▶ **What to produce**: Apart from the images, the records below need to be copied exactly.

==== Data extract ====

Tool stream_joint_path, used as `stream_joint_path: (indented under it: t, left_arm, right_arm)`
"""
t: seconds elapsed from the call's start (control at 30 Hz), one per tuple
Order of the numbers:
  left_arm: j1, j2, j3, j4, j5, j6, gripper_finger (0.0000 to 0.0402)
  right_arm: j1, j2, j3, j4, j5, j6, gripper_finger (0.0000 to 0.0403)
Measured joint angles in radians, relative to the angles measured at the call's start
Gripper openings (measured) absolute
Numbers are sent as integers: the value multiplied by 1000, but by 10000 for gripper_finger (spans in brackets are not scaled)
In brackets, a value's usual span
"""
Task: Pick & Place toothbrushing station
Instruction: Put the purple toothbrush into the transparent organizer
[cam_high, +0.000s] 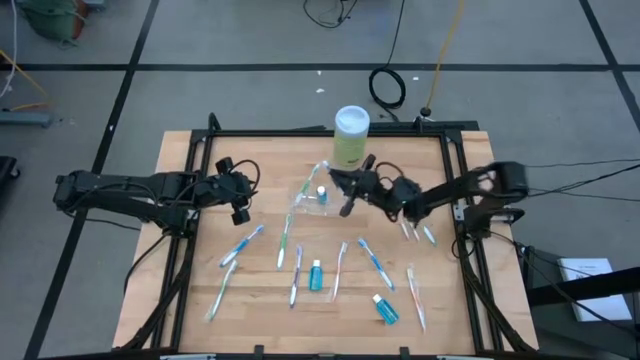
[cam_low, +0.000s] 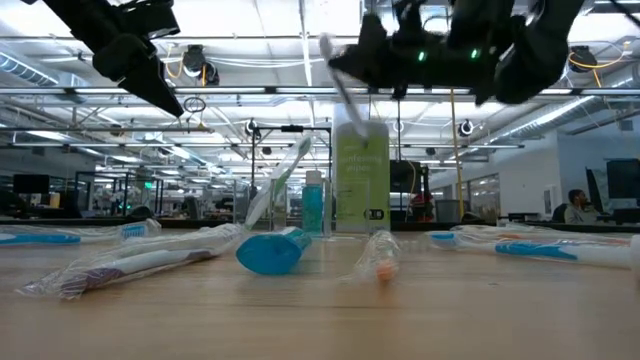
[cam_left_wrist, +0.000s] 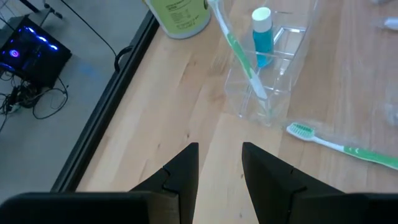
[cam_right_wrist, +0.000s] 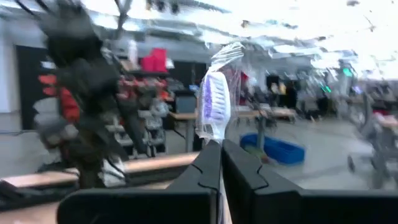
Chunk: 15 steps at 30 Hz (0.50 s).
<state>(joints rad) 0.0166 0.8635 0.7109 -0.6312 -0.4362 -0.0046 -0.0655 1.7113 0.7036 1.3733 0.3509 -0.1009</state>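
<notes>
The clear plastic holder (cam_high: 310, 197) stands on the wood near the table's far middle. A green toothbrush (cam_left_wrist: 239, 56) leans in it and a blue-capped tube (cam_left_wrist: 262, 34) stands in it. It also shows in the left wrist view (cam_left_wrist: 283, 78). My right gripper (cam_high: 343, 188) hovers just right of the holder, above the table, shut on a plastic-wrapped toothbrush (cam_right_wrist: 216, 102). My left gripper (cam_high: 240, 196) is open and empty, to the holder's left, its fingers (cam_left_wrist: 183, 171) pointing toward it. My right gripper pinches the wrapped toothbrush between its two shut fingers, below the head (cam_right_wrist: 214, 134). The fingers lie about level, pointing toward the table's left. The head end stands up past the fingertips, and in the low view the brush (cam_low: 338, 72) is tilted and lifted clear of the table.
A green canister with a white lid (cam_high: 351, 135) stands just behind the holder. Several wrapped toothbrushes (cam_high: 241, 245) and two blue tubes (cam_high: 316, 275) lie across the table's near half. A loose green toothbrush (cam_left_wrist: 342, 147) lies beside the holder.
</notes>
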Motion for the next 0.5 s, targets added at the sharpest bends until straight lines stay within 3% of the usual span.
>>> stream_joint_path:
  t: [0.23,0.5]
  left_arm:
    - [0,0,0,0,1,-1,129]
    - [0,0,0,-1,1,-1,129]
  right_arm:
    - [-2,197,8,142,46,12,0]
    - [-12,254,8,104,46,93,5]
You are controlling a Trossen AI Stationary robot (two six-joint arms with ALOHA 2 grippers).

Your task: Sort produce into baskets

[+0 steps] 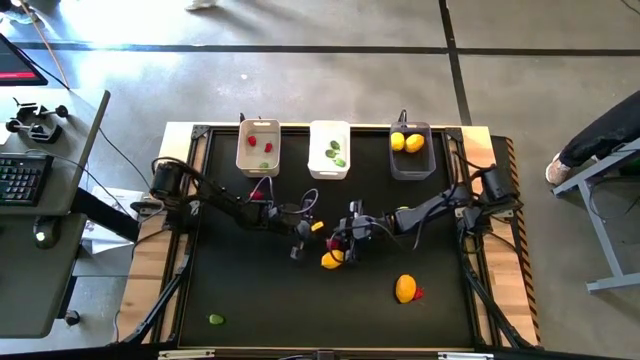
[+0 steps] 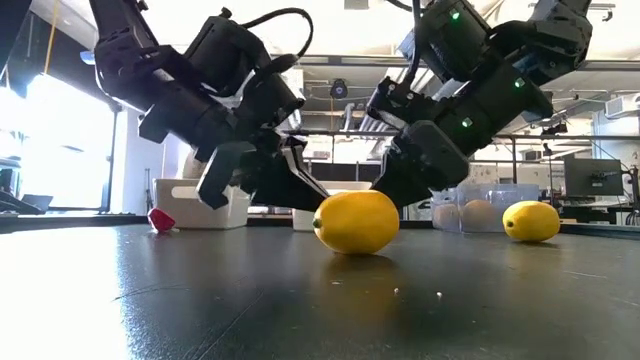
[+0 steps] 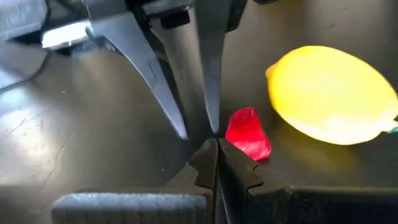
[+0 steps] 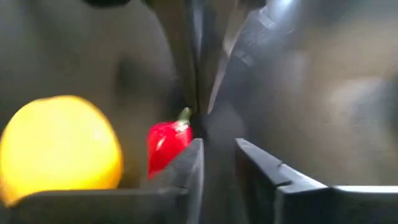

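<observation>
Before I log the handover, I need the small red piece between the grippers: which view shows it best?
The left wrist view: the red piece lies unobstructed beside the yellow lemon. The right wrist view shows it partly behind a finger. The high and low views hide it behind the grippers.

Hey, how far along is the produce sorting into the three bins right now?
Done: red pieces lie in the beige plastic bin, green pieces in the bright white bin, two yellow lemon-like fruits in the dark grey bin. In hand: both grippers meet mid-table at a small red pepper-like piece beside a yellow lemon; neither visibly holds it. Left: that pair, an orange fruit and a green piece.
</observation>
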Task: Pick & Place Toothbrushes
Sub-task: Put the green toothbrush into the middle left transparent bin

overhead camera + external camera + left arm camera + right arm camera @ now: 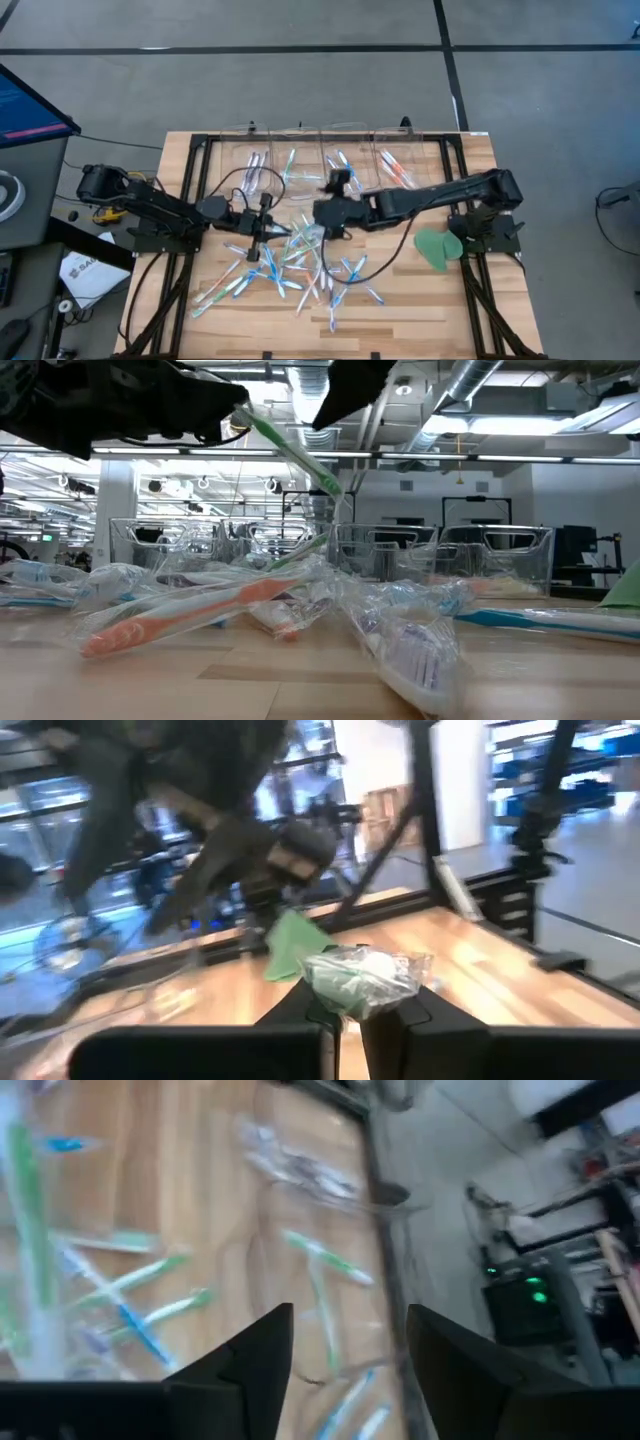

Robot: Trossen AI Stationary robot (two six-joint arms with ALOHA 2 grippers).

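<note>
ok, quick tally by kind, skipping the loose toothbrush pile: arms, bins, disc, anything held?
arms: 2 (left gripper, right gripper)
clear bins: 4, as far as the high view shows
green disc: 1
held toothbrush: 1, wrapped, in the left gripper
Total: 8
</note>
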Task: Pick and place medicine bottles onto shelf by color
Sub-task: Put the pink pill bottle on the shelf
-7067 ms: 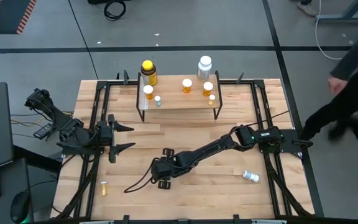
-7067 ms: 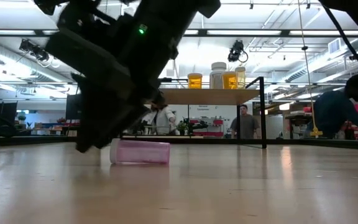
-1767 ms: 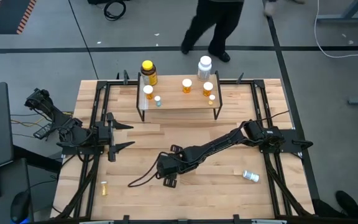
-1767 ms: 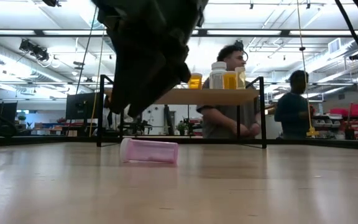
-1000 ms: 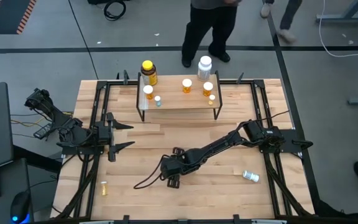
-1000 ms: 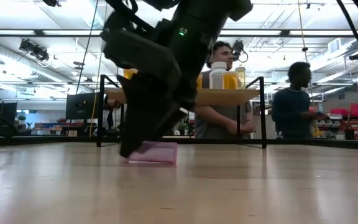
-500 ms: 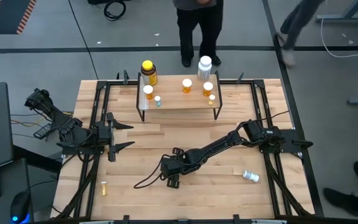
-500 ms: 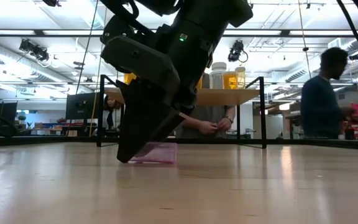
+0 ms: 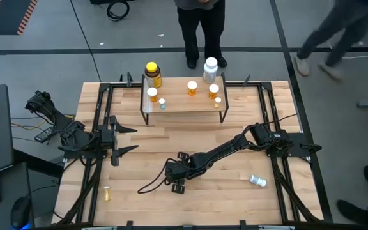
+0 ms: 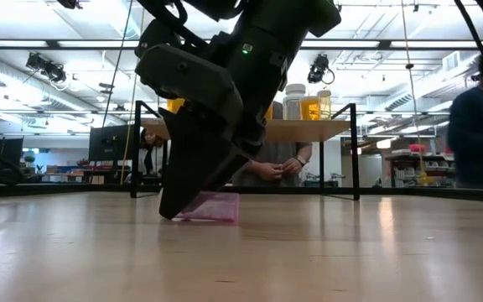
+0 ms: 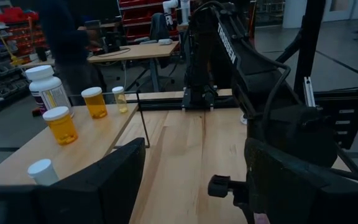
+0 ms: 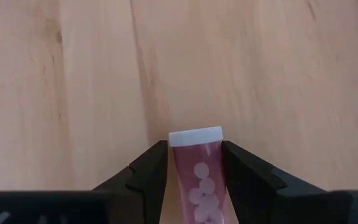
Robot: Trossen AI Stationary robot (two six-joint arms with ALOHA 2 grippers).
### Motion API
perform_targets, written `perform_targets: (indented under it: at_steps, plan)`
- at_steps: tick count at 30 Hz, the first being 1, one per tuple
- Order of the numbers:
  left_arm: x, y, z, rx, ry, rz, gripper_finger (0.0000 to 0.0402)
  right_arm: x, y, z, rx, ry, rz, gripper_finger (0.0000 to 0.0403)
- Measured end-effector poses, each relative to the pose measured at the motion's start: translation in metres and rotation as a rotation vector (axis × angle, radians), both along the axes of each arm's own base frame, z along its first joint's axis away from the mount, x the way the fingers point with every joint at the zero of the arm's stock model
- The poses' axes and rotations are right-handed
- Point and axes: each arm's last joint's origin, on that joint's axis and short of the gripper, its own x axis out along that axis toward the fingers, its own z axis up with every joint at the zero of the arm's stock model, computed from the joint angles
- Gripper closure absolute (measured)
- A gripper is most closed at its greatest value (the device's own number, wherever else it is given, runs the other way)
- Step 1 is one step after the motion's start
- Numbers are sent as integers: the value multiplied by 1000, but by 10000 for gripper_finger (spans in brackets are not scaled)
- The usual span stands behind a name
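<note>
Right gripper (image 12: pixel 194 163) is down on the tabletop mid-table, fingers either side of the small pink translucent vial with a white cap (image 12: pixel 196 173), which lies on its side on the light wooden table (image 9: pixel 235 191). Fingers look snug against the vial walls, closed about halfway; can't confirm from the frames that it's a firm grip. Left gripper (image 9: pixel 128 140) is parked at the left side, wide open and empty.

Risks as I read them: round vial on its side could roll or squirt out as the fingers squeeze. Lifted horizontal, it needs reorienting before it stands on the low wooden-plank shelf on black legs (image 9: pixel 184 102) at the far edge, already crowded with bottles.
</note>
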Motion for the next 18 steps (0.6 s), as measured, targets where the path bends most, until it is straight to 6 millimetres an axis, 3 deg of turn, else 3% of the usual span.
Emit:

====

▶ **Task output**:
Tool stream_joint_path, used as `stream_joint_path: (indented under it: t, left_arm, right_arm)`
"""
t: seconds elapsed from the call's start (control at 30 Hz), one per tuple
Order of the numbers:
  left_arm: j1, j2, j3, j4, j5, j6, gripper_finger (0.0000 to 0.0402)
  right_arm: j1, j2, j3, j4, j5, j6, gripper_finger (0.0000 to 0.0403)
Measured joint angles in radians, relative to the angles measured at the call's start
Gripper openings (measured) absolute
Numbers are sent as integers: the value multiplied by 1000, but by 10000 for gripper_finger (spans in brackets are not scaled)
In brackets, a value's usual span
"""
Task: Pick & Place toothbrushing station
Instruction: Put the purple toothbrush into the transparent organizer
[cam_high, +0.000s] 
[cam_low, +0.000s] 
[cam_left_wrist, +0.000s] 
[cam_right_wrist, +0.000s] 
Chunk: 15 steps at 30 Hz (0.50 s).
<state>(joints rad) 0.0166 0.8635 0.7109 -0.6312 -0.4362 -0.0046 -0.0655 1.7113 0.7036 1.3733 0.3509 -0.1009</state>
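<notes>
The clear plastic holder (cam_high: 310, 197) stands on the wood near the table's far middle. A green toothbrush (cam_left_wrist: 239, 56) leans in it and a blue-capped tube (cam_left_wrist: 262, 34) stands in it. It also shows in the left wrist view (cam_left_wrist: 283, 78). My right gripper (cam_high: 343, 188) hovers just right of the holder, above the table, shut on a plastic-wrapped toothbrush (cam_right_wrist: 216, 102). My left gripper (cam_high: 240, 196) is open and empty, to the holder's left, its fingers (cam_left_wrist: 183, 171) pointing toward it. My right gripper pinches the wrapped toothbrush between its two shut fingers, below the head (cam_right_wrist: 214, 134). The fingers lie about level, pointing toward the table's left. The head end stands up past the fingertips, and in the low view the brush (cam_low: 338, 72) is tilted and lifted clear of the table.
A green canister with a white lid (cam_high: 351, 135) stands just behind the holder. Several wrapped toothbrushes (cam_high: 241, 245) and two blue tubes (cam_high: 316, 275) lie across the table's near half. A loose green toothbrush (cam_left_wrist: 342, 147) lies beside the holder.
</notes>
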Motion for the next 0.5 s, targets added at the sharpest bends until straight lines stay within 3% of the usual span.
>>> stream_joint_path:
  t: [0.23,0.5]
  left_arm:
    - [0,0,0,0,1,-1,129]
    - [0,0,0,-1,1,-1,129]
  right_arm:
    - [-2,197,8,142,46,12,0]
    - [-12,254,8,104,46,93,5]
You are controlling a Trossen AI Stationary robot (two six-joint arms with ALOHA 2 grippers).

Your task: Sort produce into baskets

[+0 steps] 
[+0 steps] 
[+0 steps] 
[+0 steps] 

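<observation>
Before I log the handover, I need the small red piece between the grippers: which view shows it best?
The left wrist view: the red piece lies unobstructed beside the yellow lemon. The right wrist view shows it partly behind a finger. The high and low views hide it behind the grippers.

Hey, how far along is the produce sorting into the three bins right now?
Done: red pieces lie in the beige plastic bin, green pieces in the bright white bin, two yellow lemon-like fruits in the dark grey bin. In hand: both grippers meet mid-table at a small red pepper-like piece beside a yellow lemon; neither visibly holds it. Left: that pair, an orange fruit and a green piece.
</observation>
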Task: Pick & Place Toothbrushes
Sub-task: Put the green toothbrush into the middle left transparent bin

overhead camera + external camera + left arm camera + right arm camera @ now: 

Robot: Trossen AI Stationary robot (two six-joint arms with ALOHA 2 grippers).

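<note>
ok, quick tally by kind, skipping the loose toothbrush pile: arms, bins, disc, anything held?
arms: 2 (left gripper, right gripper)
clear bins: 4, as far as the high view shows
green disc: 1
held toothbrush: 1, wrapped, in the left gripper
Total: 8
</note>
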Task: Pick and place medicine bottles onto shelf by color
Sub-task: Put the pink pill bottle on the shelf
-7067 ms: 
-7067 ms: 
-1767 ms: 
-1767 ms: 
-1000 ms: 
-1000 ms: 
-500 ms: 
-500 ms: 
+0 ms: 
+0 ms: 
+0 ms: 
+0 ms: 
Robot: Trossen AI Stationary robot (two six-joint arms with ALOHA 2 grippers).
### Motion API
perform_targets, written `perform_targets: (indented under it: at_steps, plan)`
- at_steps: tick count at 30 Hz, the first being 1, one per tuple
- Order of the numbers:
  left_arm: x, y, z, rx, ry, rz, gripper_finger (0.0000 to 0.0402)
  right_arm: x, y, z, rx, ry, rz, gripper_finger (0.0000 to 0.0403)
- Measured end-effector poses, each relative to the pose measured at the motion's start: translation in metres and rotation as a rotation vector (axis × angle, radians), both along the axes of each arm's own base frame, z along its first joint's axis away from the mount, x the way the fingers point with every joint at the zero of the arm's stock model
- The poses' axes and rotations are right-handed
- Point and axes: each arm's last joint's origin, on that joint's axis and short of the gripper, its own x axis out along that axis toward the fingers, its own z axis up with every joint at the zero of the arm's stock model, computed from the joint angles
- Gripper closure absolute (measured)
- A gripper is most closed at its greatest value (the device's own number, wherever else it is given, runs the other way)
- Step 1 is one step after the motion's start
- Numbers are sent as integers: the value multiplied by 1000, but by 10000 for gripper_finger (spans in brackets are not scaled)
- The usual span stands behind a name
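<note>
Right gripper (image 12: pixel 194 163) is down on the tabletop mid-table, fingers either side of the small pink translucent vial with a white cap (image 12: pixel 196 173), which lies on its side on the light wooden table (image 9: pixel 235 191). Fingers look snug against the vial walls, closed about halfway; can't confirm from the frames that it's a firm grip. Left gripper (image 9: pixel 128 140) is parked at the left side, wide open and empty.

Risks as I read them: round vial on its side could roll or squirt out as the fingers squeeze. Lifted horizontal, it needs reorienting before it stands on the low wooden-plank shelf on black legs (image 9: pixel 184 102) at the far edge, already crowded with bottles.
</note>
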Motion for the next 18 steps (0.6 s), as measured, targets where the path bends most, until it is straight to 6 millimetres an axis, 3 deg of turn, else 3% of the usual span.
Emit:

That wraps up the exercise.